## The problem
Your answer must be a single number: how many lines of the data include "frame".

**** Raw data

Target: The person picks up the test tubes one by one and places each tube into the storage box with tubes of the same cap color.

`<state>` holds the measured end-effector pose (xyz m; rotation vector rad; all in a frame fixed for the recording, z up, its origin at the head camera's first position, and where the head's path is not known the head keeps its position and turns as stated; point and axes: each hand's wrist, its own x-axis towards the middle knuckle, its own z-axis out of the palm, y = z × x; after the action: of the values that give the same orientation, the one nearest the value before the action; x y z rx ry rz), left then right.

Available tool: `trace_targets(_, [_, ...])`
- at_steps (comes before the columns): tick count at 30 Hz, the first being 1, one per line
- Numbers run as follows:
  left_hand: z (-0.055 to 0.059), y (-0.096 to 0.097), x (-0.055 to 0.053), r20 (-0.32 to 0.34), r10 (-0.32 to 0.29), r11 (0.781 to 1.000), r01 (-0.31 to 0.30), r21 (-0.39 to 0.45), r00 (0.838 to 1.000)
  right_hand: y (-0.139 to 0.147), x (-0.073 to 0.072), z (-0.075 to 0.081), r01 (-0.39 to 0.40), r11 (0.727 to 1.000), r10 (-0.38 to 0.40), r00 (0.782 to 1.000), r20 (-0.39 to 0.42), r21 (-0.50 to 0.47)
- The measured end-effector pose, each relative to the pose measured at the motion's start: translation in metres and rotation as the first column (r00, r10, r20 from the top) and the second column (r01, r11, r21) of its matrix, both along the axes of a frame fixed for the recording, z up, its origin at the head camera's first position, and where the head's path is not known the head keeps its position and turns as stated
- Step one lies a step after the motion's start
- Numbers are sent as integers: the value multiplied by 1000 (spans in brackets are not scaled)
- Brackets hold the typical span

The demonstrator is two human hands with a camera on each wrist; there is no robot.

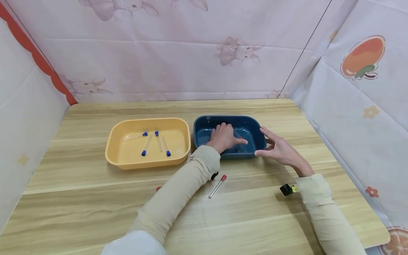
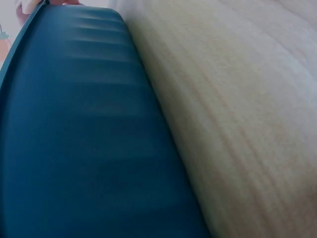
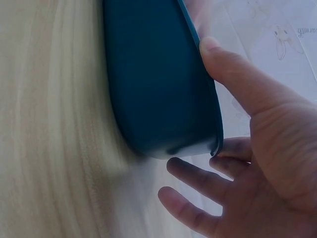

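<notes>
One blue basin (image 1: 239, 156), hands (image 1: 280, 150) over and beside

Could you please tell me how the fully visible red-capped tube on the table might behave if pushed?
The red-capped tube would probably roll, as its body looks slim and round. Its wider red cap might make it curve. Clear and thin, it may be fragile too.

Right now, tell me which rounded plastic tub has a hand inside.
The dark blue plastic tub: the left hand is inside it. The yellow plastic tub holds only blue-capped clear tubes.
</notes>
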<state>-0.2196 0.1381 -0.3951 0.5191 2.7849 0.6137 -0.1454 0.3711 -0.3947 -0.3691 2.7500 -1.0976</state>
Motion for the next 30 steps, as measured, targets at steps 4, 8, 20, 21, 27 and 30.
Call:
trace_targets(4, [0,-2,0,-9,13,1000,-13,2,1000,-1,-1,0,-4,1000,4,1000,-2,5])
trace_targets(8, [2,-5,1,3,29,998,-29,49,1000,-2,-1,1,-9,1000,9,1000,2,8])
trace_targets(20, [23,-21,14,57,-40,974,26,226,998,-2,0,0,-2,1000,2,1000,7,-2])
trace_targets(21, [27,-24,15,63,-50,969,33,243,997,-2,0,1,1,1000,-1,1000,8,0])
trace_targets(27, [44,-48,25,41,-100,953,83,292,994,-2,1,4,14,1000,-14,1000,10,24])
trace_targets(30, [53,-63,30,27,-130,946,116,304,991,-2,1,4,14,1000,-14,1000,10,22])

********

## Task answer
2